Assigned task
Go through the data and copy each line that holds "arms".

Supplied records
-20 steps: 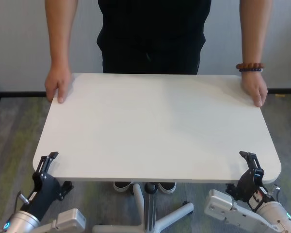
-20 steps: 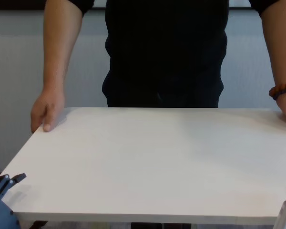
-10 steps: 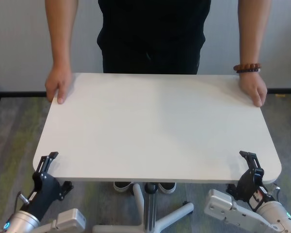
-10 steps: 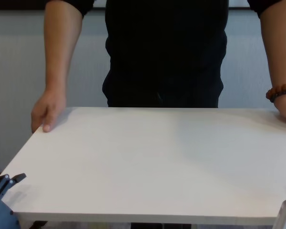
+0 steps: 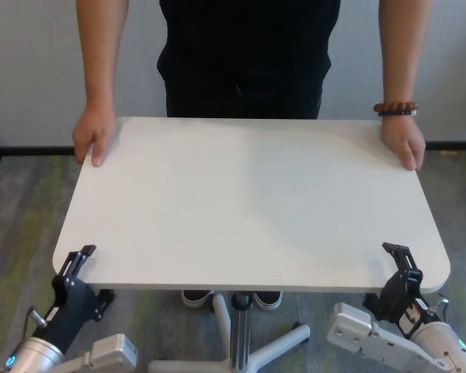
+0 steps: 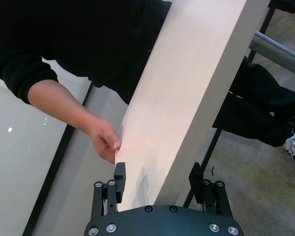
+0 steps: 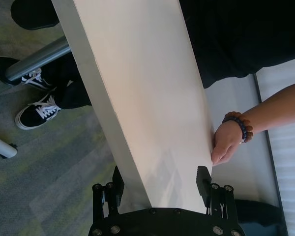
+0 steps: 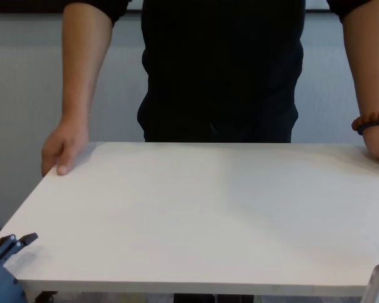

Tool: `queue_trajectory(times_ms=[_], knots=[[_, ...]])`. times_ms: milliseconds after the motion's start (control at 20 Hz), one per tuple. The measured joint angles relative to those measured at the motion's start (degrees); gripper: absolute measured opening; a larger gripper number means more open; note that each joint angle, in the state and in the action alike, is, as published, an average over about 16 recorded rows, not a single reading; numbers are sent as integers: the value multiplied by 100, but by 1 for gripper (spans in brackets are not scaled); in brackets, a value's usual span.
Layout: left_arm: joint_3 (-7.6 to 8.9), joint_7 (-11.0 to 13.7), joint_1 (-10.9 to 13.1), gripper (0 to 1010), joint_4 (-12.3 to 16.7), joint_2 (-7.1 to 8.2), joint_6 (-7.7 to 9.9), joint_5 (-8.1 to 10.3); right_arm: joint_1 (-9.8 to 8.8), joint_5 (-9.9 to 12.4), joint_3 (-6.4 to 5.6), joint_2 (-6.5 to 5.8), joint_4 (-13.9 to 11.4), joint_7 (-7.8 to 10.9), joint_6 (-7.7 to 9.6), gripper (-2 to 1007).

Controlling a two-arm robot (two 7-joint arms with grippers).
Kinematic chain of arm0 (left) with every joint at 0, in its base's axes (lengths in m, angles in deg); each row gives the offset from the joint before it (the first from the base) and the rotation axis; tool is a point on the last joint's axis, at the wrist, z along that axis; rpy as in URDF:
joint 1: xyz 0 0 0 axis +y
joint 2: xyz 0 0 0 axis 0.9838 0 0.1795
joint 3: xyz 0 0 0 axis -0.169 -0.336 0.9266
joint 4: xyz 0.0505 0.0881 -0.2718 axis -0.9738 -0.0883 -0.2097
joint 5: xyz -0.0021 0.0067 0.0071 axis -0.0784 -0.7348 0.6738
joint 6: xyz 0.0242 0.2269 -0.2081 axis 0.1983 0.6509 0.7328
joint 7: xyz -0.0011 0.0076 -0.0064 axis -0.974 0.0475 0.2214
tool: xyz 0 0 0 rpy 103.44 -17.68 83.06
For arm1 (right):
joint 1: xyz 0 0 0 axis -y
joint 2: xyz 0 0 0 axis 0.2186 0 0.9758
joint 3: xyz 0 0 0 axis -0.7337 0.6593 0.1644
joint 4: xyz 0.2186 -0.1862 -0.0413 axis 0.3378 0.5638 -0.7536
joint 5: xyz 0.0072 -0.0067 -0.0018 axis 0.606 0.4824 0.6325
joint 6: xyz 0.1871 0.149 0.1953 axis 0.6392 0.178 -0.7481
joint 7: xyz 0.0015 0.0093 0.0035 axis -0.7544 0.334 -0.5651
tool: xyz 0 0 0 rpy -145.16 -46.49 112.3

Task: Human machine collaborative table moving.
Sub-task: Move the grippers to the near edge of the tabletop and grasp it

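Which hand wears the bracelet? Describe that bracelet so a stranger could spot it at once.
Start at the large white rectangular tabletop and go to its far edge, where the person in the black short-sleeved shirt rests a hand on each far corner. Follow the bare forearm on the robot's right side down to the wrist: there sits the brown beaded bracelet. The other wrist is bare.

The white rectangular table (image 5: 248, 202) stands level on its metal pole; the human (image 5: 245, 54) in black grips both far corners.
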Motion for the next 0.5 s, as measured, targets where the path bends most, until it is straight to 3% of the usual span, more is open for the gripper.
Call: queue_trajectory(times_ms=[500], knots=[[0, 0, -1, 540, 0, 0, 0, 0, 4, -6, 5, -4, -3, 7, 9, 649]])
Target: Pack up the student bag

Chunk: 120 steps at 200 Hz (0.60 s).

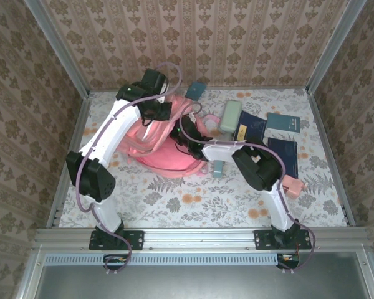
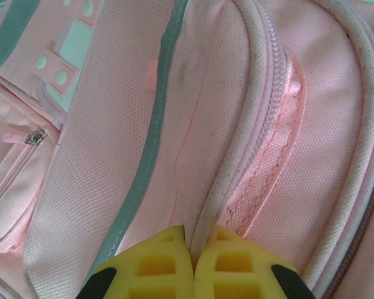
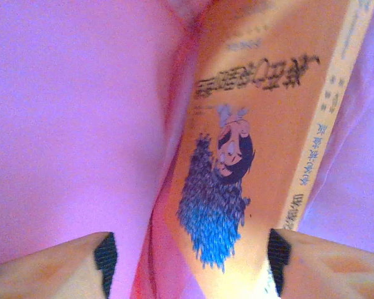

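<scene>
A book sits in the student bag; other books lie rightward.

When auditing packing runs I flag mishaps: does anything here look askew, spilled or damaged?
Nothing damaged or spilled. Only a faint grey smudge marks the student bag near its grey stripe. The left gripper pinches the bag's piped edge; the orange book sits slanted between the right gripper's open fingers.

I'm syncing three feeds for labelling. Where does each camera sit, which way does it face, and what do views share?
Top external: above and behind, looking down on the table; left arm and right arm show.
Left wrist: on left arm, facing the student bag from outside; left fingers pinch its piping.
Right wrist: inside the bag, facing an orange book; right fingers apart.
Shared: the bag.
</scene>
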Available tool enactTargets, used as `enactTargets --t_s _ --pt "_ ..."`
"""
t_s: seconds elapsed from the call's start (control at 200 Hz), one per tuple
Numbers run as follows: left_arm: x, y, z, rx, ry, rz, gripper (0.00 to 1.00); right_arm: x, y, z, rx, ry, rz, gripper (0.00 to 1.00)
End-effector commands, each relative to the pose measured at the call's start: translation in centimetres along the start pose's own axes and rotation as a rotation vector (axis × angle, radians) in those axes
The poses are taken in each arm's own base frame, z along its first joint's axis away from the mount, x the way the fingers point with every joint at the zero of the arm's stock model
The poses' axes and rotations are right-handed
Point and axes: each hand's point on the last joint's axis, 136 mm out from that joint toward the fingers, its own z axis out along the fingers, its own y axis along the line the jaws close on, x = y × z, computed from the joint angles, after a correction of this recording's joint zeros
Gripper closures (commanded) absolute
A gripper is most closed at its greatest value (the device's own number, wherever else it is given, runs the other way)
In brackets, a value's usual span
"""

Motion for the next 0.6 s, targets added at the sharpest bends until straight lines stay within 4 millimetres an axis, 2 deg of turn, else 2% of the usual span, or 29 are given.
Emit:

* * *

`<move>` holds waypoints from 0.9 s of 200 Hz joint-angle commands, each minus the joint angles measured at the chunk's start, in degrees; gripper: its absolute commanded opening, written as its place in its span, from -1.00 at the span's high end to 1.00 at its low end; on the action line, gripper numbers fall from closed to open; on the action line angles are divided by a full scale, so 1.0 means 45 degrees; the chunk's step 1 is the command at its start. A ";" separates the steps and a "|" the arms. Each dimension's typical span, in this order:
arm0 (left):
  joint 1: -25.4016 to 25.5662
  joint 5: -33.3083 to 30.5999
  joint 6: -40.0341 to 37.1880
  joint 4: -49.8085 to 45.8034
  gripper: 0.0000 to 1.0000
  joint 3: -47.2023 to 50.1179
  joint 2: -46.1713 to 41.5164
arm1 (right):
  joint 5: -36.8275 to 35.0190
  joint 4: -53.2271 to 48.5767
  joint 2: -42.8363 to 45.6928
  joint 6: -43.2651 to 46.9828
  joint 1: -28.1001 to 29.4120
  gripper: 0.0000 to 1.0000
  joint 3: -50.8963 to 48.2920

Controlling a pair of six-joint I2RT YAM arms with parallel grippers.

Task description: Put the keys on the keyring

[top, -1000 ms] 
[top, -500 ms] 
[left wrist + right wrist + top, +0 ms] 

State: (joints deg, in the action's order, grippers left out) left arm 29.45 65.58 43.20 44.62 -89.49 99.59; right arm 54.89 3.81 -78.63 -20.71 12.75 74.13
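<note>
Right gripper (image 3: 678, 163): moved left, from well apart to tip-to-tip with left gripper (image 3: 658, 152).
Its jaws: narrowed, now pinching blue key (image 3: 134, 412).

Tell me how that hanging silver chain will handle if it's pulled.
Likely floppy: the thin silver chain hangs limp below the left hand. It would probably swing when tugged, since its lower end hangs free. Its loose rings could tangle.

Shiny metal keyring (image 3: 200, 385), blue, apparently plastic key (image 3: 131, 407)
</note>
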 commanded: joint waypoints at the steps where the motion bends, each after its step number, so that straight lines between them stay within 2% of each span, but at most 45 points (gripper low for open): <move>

Result below
Controlling a two-arm robot (two 7-joint arms with grippers).
`<move>` holds waypoints from 0.9 s of 200 Hz joint-angle commands, each minus the joint angles measured at the chunk's start, in degrees; gripper: its absolute commanded opening, written as its place in its span, from -1.00 at the span's high end to 1.00 at its low end; on the action line, gripper numbers fall from closed to open; on the action line angles are divided by a full scale, so 1.0 means 45 degrees; the chunk's step 1 is the command at its start. A ";" separates the steps and a "|" the arms. Each dimension's typical span, in this order:
Controlling a pair of six-joint I2RT YAM arms with parallel grippers.

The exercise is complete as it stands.